Records shown »
------------
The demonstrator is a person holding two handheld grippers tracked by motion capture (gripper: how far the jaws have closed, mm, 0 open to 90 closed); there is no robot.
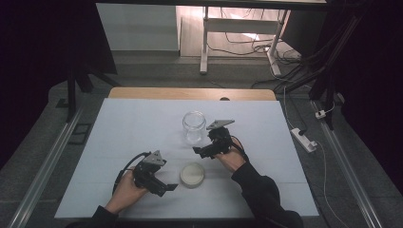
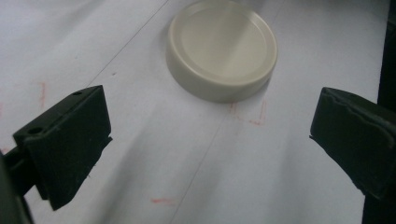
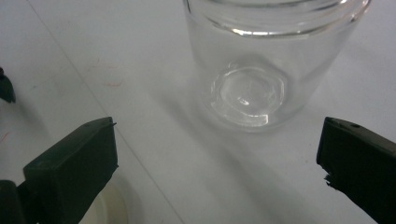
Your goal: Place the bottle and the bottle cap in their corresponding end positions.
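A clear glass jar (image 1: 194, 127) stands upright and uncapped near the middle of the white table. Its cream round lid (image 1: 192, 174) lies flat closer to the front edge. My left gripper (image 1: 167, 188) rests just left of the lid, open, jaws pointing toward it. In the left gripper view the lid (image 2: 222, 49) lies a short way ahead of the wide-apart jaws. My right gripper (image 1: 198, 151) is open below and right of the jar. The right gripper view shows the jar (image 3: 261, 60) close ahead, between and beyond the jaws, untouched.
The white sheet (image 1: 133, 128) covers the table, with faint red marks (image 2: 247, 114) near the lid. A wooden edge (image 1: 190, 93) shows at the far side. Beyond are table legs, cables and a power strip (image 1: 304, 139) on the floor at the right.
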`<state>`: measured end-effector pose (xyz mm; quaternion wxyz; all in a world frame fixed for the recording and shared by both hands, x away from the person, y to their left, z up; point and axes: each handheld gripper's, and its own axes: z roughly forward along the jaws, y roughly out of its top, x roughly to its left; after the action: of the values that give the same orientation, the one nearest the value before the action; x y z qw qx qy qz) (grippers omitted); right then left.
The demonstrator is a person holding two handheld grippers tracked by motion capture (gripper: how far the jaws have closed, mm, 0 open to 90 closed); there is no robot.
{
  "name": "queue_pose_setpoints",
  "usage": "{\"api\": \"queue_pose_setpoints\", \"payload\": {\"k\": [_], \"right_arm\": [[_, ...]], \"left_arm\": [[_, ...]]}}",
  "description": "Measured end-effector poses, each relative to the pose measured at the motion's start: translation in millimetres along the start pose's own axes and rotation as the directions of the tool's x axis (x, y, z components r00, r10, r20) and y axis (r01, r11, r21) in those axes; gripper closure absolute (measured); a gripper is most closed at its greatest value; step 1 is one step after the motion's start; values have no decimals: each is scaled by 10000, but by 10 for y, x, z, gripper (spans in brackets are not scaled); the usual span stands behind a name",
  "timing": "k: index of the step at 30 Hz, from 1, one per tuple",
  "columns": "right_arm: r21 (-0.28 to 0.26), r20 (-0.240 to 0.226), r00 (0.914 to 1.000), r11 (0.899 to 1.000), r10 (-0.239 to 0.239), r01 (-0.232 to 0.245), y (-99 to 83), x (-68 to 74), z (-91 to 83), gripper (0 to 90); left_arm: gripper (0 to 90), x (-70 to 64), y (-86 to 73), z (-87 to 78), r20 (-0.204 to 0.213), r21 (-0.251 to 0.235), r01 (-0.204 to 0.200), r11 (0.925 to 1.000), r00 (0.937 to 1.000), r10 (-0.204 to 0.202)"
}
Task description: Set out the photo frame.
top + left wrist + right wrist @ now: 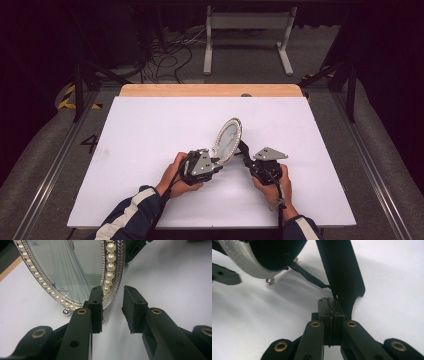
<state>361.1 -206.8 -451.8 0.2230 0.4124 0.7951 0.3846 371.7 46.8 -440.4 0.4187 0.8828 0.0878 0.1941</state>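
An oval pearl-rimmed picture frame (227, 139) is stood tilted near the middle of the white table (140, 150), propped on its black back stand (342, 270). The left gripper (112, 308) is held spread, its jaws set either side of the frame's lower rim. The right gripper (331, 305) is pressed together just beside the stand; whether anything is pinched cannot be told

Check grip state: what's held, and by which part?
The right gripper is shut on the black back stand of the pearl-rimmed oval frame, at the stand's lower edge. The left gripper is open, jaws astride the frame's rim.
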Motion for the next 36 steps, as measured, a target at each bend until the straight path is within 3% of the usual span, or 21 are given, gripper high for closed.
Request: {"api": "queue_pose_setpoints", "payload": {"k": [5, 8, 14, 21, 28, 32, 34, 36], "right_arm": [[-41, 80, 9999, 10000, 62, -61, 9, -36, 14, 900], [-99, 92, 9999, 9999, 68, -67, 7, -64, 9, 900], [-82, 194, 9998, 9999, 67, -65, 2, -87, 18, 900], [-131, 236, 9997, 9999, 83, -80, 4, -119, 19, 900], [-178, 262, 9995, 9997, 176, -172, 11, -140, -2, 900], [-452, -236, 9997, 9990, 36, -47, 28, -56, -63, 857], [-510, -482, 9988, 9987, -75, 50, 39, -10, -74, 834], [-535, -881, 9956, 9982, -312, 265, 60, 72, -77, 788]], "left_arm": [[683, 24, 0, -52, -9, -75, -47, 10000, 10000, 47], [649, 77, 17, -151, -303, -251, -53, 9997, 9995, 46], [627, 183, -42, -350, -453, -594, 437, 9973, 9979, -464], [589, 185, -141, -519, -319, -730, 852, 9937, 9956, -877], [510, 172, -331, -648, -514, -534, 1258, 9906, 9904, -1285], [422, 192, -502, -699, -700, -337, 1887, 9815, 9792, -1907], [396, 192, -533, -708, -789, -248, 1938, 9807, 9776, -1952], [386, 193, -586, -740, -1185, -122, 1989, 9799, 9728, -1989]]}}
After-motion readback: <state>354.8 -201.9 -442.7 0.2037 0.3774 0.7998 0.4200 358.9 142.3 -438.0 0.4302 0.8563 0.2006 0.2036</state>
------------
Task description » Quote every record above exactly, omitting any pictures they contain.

Output for this exercise »
The demonstrator is a person holding two handheld grippers tracked by motion capture (gripper: how far the jaws have closed, mm, 0 open to 90 closed); there is no robot.
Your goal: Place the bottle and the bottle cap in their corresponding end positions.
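A clear glass jar (image 1: 194, 127) stands upright and uncapped near the middle of the white table. Its cream round lid (image 1: 192, 174) lies flat closer to the front edge. My left gripper (image 1: 167, 188) rests just left of the lid, open, jaws pointing toward it. In the left gripper view the lid (image 2: 222, 49) lies a short way ahead of the wide-apart jaws. My right gripper (image 1: 198, 151) is open below and right of the jar. The right gripper view shows the jar (image 3: 261, 60) close ahead, between and beyond the jaws, untouched.
The white sheet (image 1: 133, 128) covers the table, with faint red marks (image 2: 247, 114) near the lid. A wooden edge (image 1: 190, 93) shows at the far side. Beyond are table legs, cables and a power strip (image 1: 304, 139) on the floor at the right.
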`<state>`: measured end-effector pose (xyz mm; quaternion wxyz; all in a world frame fixed for the recording and shared by both hands, x away from the person, y to their left, z up; point and axes: each handheld gripper's, and its own axes: z roughly forward along the jaws, y roughly out of its top, x roughly to its left; after the action: of the values that give the same orientation, the one nearest the value before the action; x y z qw qx qy qz) (grippers omitted); right then left.
The demonstrator is a person holding two handheld grippers tracked by motion capture (gripper: how far the jaws have closed, mm, 0 open to 90 closed); there is no robot.
{
  "name": "queue_pose_setpoints",
  "usage": "{\"api\": \"queue_pose_setpoints\", \"payload\": {\"k\": [_], \"right_arm\": [[_, ...]], \"left_arm\": [[_, ...]]}}",
  "description": "Measured end-effector poses, each relative to the pose measured at the motion's start: translation in millimetres along the start pose's own axes and rotation as the directions of the tool's x axis (x, y, z components r00, r10, r20) and y axis (r01, r11, r21) in those axes; gripper closure absolute (measured); a gripper is most closed at its greatest value; step 1 is one step after the motion's start; values have no decimals: each is scaled by 10000, but by 10 for y, x, z, gripper (spans in brackets are not scaled); the usual span stands behind a name",
  "timing": "k: index of the step at 30 Hz, from 1, one per tuple",
  "columns": "right_arm: r21 (-0.28 to 0.26), r20 (-0.240 to 0.226), r00 (0.914 to 1.000), r11 (0.899 to 1.000), r10 (-0.239 to 0.239), r01 (-0.232 to 0.245), y (-99 to 83), x (-68 to 74), z (-91 to 83), gripper (0 to 90); left_arm: gripper (0 to 90), x (-70 to 64), y (-86 to 73), z (-87 to 78), r20 (-0.204 to 0.213), r21 (-0.251 to 0.235), r01 (-0.204 to 0.200), r11 (0.925 to 1.000), r00 (0.937 to 1.000), r10 (-0.204 to 0.202)"
}
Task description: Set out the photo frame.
top + left wrist + right wrist @ now: 
<state>361.1 -206.8 -451.8 0.2230 0.4124 0.7951 0.3846 371.7 46.8 -440.4 0.4187 0.8828 0.0878 0.1941</state>
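An oval pearl-rimmed picture frame (227, 139) is stood tilted near the middle of the white table (140, 150), propped on its black back stand (342, 270). The left gripper (112, 308) is held spread, its jaws set either side of the frame's lower rim. The right gripper (331, 305) is pressed together just beside the stand; whether anything is pinched cannot be told

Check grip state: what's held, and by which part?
The right gripper is shut on the black back stand of the pearl-rimmed oval frame, at the stand's lower edge. The left gripper is open, jaws astride the frame's rim.
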Motion for the next 36 steps, as measured, a target at each bend until the straight path is within 3% of the usual span, or 21 are given, gripper high for closed.
Request: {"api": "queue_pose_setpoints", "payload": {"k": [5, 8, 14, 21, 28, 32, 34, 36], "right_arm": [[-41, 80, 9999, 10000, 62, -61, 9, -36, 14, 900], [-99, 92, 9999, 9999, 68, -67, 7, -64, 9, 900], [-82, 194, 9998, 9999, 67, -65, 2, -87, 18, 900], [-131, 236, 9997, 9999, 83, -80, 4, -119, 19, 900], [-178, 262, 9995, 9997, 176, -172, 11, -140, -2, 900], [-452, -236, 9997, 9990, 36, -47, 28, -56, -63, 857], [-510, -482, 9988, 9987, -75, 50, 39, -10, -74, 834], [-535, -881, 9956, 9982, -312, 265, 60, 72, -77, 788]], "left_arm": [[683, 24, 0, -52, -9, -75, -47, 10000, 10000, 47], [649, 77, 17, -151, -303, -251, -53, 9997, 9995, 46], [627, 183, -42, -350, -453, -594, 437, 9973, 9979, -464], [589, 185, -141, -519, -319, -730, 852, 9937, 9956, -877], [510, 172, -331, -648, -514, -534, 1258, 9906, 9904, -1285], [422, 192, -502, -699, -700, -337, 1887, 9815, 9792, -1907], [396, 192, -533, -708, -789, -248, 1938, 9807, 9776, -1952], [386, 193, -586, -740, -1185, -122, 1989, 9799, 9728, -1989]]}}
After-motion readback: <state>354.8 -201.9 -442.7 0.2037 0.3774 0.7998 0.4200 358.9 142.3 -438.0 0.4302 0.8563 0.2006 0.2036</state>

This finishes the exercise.